═══ Collected material
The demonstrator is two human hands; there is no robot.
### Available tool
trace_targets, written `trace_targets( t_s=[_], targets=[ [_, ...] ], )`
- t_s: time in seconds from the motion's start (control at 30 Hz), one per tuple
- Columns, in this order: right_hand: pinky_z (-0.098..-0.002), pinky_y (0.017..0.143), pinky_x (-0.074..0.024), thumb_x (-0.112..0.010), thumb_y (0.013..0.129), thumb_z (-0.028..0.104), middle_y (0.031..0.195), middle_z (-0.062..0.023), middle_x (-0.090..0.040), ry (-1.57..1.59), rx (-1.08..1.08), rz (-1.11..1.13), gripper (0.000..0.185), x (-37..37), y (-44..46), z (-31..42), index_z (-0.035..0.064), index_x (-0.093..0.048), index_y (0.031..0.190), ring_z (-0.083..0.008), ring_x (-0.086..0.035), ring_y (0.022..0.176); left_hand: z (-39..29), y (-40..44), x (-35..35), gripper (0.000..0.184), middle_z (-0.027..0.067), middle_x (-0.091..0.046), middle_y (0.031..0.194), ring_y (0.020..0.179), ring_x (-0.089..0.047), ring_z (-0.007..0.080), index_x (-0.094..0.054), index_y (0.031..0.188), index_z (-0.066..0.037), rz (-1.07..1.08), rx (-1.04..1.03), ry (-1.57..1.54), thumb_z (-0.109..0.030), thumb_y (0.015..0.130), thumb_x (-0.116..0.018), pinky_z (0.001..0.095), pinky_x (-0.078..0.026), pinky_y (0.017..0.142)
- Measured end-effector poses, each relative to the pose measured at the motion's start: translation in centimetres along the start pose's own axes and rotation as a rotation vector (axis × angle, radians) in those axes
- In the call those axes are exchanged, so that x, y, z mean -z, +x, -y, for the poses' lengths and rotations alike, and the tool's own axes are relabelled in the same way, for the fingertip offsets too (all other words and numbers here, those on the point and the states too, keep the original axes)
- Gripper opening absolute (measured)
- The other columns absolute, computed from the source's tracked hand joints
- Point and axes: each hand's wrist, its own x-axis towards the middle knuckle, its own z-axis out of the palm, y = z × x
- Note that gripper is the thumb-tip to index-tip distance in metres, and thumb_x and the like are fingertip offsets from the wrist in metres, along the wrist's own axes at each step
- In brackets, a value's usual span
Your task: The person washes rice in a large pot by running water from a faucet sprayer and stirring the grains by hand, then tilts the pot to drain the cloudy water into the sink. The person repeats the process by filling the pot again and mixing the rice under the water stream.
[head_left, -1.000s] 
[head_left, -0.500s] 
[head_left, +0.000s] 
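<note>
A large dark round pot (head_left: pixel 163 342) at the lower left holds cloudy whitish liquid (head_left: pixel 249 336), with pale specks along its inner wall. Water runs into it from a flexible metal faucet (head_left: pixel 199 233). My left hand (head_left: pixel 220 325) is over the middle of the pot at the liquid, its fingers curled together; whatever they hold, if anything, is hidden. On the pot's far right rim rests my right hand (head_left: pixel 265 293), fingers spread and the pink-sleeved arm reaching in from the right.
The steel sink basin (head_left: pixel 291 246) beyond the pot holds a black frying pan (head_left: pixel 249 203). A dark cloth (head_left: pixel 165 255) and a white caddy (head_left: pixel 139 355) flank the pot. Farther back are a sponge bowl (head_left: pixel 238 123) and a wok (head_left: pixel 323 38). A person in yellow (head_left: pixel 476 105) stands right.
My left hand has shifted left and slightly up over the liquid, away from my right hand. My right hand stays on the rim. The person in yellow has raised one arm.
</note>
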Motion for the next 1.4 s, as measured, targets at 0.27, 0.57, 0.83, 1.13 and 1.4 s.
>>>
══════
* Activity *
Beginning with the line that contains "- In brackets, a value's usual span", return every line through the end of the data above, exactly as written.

* Answer below *
- In brackets, a value's usual span
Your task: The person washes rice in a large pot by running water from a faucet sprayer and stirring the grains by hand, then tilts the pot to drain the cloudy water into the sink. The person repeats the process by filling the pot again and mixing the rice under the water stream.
[head_left, -1.000s] 
[head_left, -0.500s] 
[head_left, +0.000s] 
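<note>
A large dark round pot (head_left: pixel 163 342) at the lower left holds cloudy whitish liquid (head_left: pixel 249 336), with pale specks along its inner wall. Water runs into it from a flexible metal faucet (head_left: pixel 199 233). My left hand (head_left: pixel 220 325) is over the middle of the pot at the liquid, its fingers curled together; whatever they hold, if anything, is hidden. On the pot's far right rim rests my right hand (head_left: pixel 265 293), fingers spread and the pink-sleeved arm reaching in from the right.
The steel sink basin (head_left: pixel 291 246) beyond the pot holds a black frying pan (head_left: pixel 249 203). A dark cloth (head_left: pixel 165 255) and a white caddy (head_left: pixel 139 355) flank the pot. Farther back are a sponge bowl (head_left: pixel 238 123) and a wok (head_left: pixel 323 38). A person in yellow (head_left: pixel 476 105) stands right.
My left hand has shifted left and slightly up over the liquid, away from my right hand. My right hand stays on the rim. The person in yellow has raised one arm.
</note>
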Motion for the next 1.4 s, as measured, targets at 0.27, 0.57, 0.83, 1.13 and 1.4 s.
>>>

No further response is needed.